◆ **Aim of the exercise**
Take the data below and filter it for lines containing the word "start"; show each line found.
^^^^^^^^^^^^^^^^
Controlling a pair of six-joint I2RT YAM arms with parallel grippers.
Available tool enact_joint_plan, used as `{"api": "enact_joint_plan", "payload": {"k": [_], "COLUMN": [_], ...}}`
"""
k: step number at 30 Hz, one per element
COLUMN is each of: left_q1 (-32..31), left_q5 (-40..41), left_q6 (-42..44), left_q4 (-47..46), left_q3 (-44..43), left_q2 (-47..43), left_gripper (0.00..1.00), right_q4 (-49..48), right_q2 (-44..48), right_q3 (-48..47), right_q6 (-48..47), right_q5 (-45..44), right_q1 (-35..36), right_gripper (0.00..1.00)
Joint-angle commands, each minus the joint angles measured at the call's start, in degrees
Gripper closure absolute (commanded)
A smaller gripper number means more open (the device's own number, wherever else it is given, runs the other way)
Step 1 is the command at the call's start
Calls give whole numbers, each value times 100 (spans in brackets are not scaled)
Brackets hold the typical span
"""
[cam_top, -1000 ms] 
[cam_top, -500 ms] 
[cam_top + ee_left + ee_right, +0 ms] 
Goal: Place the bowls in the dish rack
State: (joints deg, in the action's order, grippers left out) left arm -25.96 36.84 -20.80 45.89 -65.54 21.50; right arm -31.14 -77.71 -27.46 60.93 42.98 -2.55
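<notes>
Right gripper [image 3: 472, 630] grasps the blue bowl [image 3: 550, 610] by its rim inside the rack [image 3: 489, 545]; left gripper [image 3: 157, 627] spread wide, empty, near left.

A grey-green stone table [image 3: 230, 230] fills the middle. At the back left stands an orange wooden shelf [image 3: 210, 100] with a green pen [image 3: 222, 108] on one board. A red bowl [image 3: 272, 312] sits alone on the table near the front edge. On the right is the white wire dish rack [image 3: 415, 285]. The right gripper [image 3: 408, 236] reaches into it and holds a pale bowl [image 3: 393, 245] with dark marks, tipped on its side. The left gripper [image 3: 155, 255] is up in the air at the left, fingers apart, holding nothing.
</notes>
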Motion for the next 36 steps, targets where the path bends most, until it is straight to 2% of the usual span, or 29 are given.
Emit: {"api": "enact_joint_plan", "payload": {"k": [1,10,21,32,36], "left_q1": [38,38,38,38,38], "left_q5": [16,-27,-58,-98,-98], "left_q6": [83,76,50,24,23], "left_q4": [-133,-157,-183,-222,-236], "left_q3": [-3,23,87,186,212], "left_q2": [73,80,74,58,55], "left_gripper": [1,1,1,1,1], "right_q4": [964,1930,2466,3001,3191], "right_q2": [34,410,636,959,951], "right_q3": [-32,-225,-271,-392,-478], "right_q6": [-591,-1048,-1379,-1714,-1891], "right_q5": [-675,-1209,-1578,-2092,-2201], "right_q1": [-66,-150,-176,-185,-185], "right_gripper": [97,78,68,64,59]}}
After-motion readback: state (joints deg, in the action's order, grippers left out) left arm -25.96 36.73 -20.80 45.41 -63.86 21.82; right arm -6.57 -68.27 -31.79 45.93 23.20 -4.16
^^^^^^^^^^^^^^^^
◆ **Answer for the task**
Joint-angle commands, each minus the joint angles measured at the call's start, in degrees
Step 1 is the command at the call's start

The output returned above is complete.